Minear Mollie A, Li Yi-Ju, Rimmler Jacqueline, Balajonda Elmer, Watson Shera, Allingham R Rand, Hauser Michael A, Klintworth Gordon K, Afshari Natalie A, Gregory Simon G
Duke Molecular Physiology Institute, Duke University Medical Center, Durham, NC.
Duke Molecular Physiology Institute, Duke University Medical Center, Durham, NC ; Department of Biostatistics and Bioinformatics, Duke University Medical Center, Durham, NC.
Mol Vis. 2013 Dec 12;19:2508-16. eCollection 2013.
Fuchs endothelial corneal dystrophy (FECD) is a genetically heterogeneous disorder that has been primarily studied in patients of European or Asian ancestry. Given the sparse literature on African Americans with FECD, we sought to characterize the genetic variation in three known FECD candidate genes in African American patients with FECD.
Over an 8-year period, we enrolled 47 African American probands with FECD. All participants were clinically examined with slit-lamp biomicroscopy, and when corneal tissue specimens were available, histopathologic confirmation of the clinical diagnosis was obtained. The coding regions of known FECD susceptibility genes collagen, type VIII, alpha 2 (COL8A2); solute carrier family 4, sodium borate transporter, member 11 (SLC4A11); and zinc finger E-box binding homeobox 1 (ZEB1 [also known as TCF8]) were Sanger sequenced in the 47 probands using DNA isolated from blood samples.

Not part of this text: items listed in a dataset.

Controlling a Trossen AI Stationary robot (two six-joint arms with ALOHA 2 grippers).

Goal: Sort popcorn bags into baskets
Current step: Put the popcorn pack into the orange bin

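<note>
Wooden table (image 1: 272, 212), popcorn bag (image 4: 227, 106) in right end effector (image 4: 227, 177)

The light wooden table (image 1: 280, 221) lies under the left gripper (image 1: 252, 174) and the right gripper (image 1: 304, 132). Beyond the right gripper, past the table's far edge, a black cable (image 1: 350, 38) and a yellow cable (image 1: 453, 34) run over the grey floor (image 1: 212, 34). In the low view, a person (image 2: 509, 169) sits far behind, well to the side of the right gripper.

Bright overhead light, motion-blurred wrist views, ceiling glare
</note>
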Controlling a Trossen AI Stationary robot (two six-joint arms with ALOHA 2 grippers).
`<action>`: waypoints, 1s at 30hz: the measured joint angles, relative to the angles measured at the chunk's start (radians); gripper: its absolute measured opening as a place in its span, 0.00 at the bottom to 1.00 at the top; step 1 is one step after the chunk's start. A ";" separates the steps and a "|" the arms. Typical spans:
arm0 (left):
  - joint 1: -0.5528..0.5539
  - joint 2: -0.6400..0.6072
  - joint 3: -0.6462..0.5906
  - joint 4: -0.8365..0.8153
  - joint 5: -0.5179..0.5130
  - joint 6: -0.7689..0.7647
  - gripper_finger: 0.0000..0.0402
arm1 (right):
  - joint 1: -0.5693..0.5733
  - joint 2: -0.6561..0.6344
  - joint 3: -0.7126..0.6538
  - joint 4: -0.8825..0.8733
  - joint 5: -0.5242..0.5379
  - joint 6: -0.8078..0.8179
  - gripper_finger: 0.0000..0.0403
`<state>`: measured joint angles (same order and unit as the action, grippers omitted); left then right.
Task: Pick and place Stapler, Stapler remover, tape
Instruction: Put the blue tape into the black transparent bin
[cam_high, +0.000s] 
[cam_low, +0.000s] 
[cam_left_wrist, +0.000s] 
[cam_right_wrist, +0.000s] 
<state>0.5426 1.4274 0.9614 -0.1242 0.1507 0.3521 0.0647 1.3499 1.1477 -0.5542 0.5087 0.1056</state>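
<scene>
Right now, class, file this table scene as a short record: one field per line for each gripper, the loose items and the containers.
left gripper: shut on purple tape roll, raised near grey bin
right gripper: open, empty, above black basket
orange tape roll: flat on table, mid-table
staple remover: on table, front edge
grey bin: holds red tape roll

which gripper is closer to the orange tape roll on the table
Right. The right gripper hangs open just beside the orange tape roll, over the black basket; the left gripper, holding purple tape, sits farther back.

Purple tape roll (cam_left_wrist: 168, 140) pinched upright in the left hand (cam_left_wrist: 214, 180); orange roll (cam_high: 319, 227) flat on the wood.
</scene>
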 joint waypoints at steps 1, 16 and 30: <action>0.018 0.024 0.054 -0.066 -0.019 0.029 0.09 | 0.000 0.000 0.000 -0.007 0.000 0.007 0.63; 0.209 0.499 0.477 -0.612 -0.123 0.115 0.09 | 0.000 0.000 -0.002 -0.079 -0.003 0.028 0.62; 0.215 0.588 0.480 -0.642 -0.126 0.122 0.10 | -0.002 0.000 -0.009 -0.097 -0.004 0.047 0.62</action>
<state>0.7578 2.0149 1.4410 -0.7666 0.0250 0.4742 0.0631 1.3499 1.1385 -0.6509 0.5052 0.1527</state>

Twenty-two coding variants were detected across the COL8A2, SLC4A11, and ZEB1 genes; six were nonsynonymous variants. Three novel coding variants were detected: a synonymous variant each in COL8A2 and SLC4A11 and one nonsynonymous variant in ZEB1 (p.P559S), which is predicted to be benign and tolerated, thus making its physiologic consequence uncertain.
Variation in the COL8A2, SLC4A11, and ZEB1 genes is present in only a small fraction of our African American cases and as such does not appear to significantly contribute to the genetic risk of FECD in African Americans. This observation is on par with findings from previous sequencing studies involving European or Asian ancestry patients with FECD.
富克斯内皮性角膜营养不良(FECD)是一种遗传异质性疾病,主要在欧洲或亚洲血统的患者中进行研究。鉴于关于非裔美国人FECD的文献稀少,我们试图描述非裔美国人FECD患者中三个已知FECD候选基因的遗传变异情况。
在8年期间,我们招募了47名患有FECD的非裔美国先证者。所有参与者均接受裂隙灯生物显微镜临床检查,当有角膜组织标本时,获得临床诊断的组织病理学确认。使用从血液样本中分离的DNA,对47名先证者中已知的FECD易感基因胶原蛋白VIII型α2(COL8A2)、溶质载体家族4硼酸钠转运体成员11(SLC4A11)和锌指E盒结合同源盒1(ZEB1[也称为TCF8])的编码区进行桑格测序。
在COL8A2、SLC4A11和ZEB1基因中检测到22个编码变异;其中6个为非同义变异。检测到3个新的编码变异:COL8A2和SLC4A11各有1个同义变异,ZEB1中有1个非同义变异(p.P559S),预计为良性且可耐受,因此其生理后果尚不确定。
COL8A2、SLC4A11和ZEB1基因的变异仅在我们的一小部分非裔美国病例中存在,因此似乎对非裔美国人FECD的遗传风险没有显著贡献。这一观察结果与之前涉及欧洲或亚洲血统FECD患者的测序研究结果一致。